=== AIM OF THE EXERCISE ===
Transcribe the listing word for word.

=== RAW DATA ===
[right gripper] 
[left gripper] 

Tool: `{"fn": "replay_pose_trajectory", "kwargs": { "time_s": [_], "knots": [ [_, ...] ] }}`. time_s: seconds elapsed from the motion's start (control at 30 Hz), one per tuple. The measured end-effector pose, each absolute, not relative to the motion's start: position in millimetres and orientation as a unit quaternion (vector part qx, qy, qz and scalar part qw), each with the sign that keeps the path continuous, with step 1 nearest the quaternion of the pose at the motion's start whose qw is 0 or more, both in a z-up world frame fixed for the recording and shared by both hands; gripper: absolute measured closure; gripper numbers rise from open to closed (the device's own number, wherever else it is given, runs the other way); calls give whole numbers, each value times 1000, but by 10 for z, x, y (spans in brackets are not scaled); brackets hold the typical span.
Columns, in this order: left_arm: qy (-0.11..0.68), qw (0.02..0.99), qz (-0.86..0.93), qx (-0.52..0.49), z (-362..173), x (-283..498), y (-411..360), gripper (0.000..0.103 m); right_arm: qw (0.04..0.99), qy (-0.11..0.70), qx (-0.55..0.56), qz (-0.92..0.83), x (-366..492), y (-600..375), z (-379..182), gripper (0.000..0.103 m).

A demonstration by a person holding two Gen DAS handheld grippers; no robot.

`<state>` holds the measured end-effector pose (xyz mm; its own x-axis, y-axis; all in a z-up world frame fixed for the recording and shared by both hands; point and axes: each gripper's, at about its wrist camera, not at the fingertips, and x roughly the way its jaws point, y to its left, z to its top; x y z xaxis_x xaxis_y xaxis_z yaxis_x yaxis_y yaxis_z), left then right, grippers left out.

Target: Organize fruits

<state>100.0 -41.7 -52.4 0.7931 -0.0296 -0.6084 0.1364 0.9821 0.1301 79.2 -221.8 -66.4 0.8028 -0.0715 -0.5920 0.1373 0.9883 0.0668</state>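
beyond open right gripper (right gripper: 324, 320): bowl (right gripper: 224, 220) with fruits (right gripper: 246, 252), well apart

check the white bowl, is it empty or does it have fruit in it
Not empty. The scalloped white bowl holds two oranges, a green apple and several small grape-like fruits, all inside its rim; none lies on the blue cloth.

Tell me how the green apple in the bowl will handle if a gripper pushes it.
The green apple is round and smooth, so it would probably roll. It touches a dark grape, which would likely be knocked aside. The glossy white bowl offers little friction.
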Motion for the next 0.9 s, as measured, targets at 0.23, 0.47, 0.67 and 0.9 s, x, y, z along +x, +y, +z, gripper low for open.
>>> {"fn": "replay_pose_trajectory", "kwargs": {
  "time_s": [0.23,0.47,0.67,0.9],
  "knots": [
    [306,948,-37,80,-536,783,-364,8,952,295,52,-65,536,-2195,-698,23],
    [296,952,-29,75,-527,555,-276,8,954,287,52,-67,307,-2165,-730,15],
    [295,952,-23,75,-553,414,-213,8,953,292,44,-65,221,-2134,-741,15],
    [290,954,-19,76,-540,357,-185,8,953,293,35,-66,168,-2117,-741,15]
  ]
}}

=== RESPONSE AREA ===
[right gripper] 
[left gripper] 

Tool: `{"fn": "replay_pose_trajectory", "kwargs": { "time_s": [_], "knots": [ [_, ...] ] }}`. time_s: seconds elapsed from the motion's start (control at 30 Hz), one per tuple. The measured end-effector pose, each absolute, not relative to the motion's start: position in millimetres and orientation as a unit quaternion (vector part qx, qy, qz and scalar part qw), each with the sign that keeps the path continuous, with step 1 nearest the quaternion of the pose at the motion's start whose qw is 0 or more, both in a z-up world frame fixed for the recording and shared by both hands; gripper: absolute measured closure; gripper numbers rise from open to closed (the device's own number, wherever else it is given, runs the other way); calls give whole numbers, each value times 1000, but by 10 for z, x, y (spans in brackets are not scaled); brackets hold the typical span.
Columns, in this order: left_arm: qy (-0.11..0.68), qw (0.02..0.99), qz (-0.86..0.93), qx (-0.52..0.49), z (-362..173), x (-283..498), y (-411..360), gripper (0.000..0.103 m); right_arm: qw (0.04..0.99), qy (-0.11..0.70), qx (-0.55..0.56), qz (-0.92..0.83), x (-366..492), y (-600..375), z (-379..182), gripper (0.000..0.103 m).

A demonstration by a person holding two Gen DAS handheld grippers; no robot.

`<state>` holds the measured end-effector pose (xyz mm; its own x-axis, y-axis; all in a z-up world frame fixed for the recording and shared by both hands; point and axes: each gripper's, at about its wrist camera, not at the fingertips, and x roughly the way its jaws point, y to its left, z to its top; x y z xaxis_x xaxis_y xaxis_z yaxis_x yaxis_y yaxis_z), left then right, grippers left out.

Target: Organize fruits

<state>100.0 -41.7 -52.4 0.7931 -0.0296 -0.6084 0.1364 0.9821 0.1301 79.2 -221.8 -66.4 0.8028 -0.0715 -0.5920 0.1373 0.9883 0.0668</state>
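beyond open right gripper (right gripper: 324, 320): bowl (right gripper: 224, 220) with fruits (right gripper: 246, 252), well apart

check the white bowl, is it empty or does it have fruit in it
Not empty. The scalloped white bowl holds two oranges, a green apple and several small grape-like fruits, all inside its rim; none lies on the blue cloth.

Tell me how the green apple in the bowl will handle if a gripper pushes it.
The green apple is round and smooth, so it would probably roll. It touches a dark grape, which would likely be knocked aside. The glossy white bowl offers little friction.
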Motion for the next 0.9 s, as measured, targets at 0.23, 0.47, 0.67 and 0.9 s, x, y, z along +x, +y, +z, gripper low for open.
>>> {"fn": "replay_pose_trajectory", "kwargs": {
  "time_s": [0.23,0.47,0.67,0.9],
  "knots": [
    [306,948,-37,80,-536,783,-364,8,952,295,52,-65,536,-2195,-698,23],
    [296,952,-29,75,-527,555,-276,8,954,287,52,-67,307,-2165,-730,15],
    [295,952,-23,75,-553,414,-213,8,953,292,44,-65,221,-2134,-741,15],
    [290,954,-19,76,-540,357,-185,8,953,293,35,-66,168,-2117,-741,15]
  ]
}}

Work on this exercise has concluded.